The expected output is every line below, reproduced exactly.
DATA EXTRACT Start Marker
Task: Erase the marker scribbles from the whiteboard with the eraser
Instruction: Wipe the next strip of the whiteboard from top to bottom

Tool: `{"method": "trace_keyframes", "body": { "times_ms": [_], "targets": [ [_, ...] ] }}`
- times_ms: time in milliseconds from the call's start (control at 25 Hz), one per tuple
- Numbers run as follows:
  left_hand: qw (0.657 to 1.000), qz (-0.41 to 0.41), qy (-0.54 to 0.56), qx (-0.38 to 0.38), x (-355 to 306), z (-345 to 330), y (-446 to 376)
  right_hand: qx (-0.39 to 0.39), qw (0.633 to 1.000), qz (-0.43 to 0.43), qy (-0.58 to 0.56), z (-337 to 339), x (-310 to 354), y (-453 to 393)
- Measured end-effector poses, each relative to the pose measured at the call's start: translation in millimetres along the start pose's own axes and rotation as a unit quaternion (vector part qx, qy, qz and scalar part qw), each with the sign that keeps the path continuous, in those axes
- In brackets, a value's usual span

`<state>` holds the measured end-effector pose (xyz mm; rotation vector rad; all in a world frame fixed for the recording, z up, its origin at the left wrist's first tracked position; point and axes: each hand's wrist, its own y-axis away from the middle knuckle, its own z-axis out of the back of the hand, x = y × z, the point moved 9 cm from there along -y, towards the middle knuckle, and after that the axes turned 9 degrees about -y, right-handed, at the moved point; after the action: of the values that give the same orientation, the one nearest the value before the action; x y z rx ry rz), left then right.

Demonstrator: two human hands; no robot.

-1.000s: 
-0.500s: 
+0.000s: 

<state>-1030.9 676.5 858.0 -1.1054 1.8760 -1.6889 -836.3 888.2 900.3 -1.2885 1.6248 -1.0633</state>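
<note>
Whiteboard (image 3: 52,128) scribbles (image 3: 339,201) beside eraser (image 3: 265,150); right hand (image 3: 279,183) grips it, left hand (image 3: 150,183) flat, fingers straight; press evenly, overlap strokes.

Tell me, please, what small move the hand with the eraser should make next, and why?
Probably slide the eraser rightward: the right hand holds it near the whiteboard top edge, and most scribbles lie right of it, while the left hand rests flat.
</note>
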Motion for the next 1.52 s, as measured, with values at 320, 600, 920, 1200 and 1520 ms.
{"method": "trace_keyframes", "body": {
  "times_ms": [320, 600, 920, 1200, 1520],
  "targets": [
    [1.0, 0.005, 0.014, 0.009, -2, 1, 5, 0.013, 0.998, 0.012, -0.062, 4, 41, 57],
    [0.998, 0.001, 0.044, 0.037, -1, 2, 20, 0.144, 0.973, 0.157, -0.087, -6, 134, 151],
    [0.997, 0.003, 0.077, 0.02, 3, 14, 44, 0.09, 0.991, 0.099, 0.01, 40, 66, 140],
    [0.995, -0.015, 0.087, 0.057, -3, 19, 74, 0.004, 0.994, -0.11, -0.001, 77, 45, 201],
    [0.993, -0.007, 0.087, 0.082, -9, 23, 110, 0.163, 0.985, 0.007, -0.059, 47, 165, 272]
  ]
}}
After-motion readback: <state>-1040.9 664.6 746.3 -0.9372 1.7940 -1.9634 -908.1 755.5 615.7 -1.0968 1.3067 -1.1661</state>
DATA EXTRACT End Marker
▶ [WRITTEN SOLUTION]
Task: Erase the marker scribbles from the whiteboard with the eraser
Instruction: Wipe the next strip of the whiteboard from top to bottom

Tool: `{"method": "trace_keyframes", "body": { "times_ms": [_], "targets": [ [_, ...] ] }}`
- times_ms: time in milliseconds from the call's start (control at 25 Hz), one per tuple
- Numbers run as follows:
  left_hand: qw (0.657 to 1.000), qz (-0.41 to 0.41), qy (-0.54 to 0.56), qx (-0.38 to 0.38), x (-355 to 306), z (-345 to 330), y (-446 to 376)
  right_hand: qx (-0.39 to 0.39), qw (0.633 to 1.000), qz (-0.43 to 0.43), qy (-0.58 to 0.56), z (-337 to 339), x (-310 to 354), y (-453 to 393)
- Measured end-effector poses, each relative to the pose measured at the call's start: translation in millimetres along the start pose's own axes and rotation as a unit quaternion (vector part qx, qy, qz and scalar part qw), each with the sign that keeps the path continuous, in those axes
- In brackets, a value's usual span

`<state>` holds the measured end-effector pose (xyz mm; rotation vector rad; all in a world frame fixed for the recording, z up, its origin at the left wrist's first tracked position; point and axes: each hand's wrist, its own y-axis away from the middle knuckle, its own z-axis out of the back of the hand, x = y × z, the point moved 9 cm from there along -y, towards the middle knuckle, and after that the axes turned 9 degrees about -y, right-handed, at the moved point; after the action: of the values that give the same orientation, the one nearest the value before the action; x y z rx ry rz), left then right.

Demonstrator: two human hands; no robot.

-1.000s: 
-0.500s: 
+0.000s: 

<state>-1030.9 676.5 858.0 -1.1054 1.8760 -1.6889 -836.3 888.2 900.3 -1.2885 1.6248 -1.0633</state>
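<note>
Whiteboard (image 3: 52,128) scribbles (image 3: 339,201) beside eraser (image 3: 265,150); right hand (image 3: 279,183) grips it, left hand (image 3: 150,183) flat, fingers straight; press evenly, overlap strokes.

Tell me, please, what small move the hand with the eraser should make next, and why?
Probably slide the eraser rightward: the right hand holds it near the whiteboard top edge, and most scribbles lie right of it, while the left hand rests flat.
</note>
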Motion for the next 1.52 s, as measured, with values at 320, 600, 920, 1200 and 1520 ms.
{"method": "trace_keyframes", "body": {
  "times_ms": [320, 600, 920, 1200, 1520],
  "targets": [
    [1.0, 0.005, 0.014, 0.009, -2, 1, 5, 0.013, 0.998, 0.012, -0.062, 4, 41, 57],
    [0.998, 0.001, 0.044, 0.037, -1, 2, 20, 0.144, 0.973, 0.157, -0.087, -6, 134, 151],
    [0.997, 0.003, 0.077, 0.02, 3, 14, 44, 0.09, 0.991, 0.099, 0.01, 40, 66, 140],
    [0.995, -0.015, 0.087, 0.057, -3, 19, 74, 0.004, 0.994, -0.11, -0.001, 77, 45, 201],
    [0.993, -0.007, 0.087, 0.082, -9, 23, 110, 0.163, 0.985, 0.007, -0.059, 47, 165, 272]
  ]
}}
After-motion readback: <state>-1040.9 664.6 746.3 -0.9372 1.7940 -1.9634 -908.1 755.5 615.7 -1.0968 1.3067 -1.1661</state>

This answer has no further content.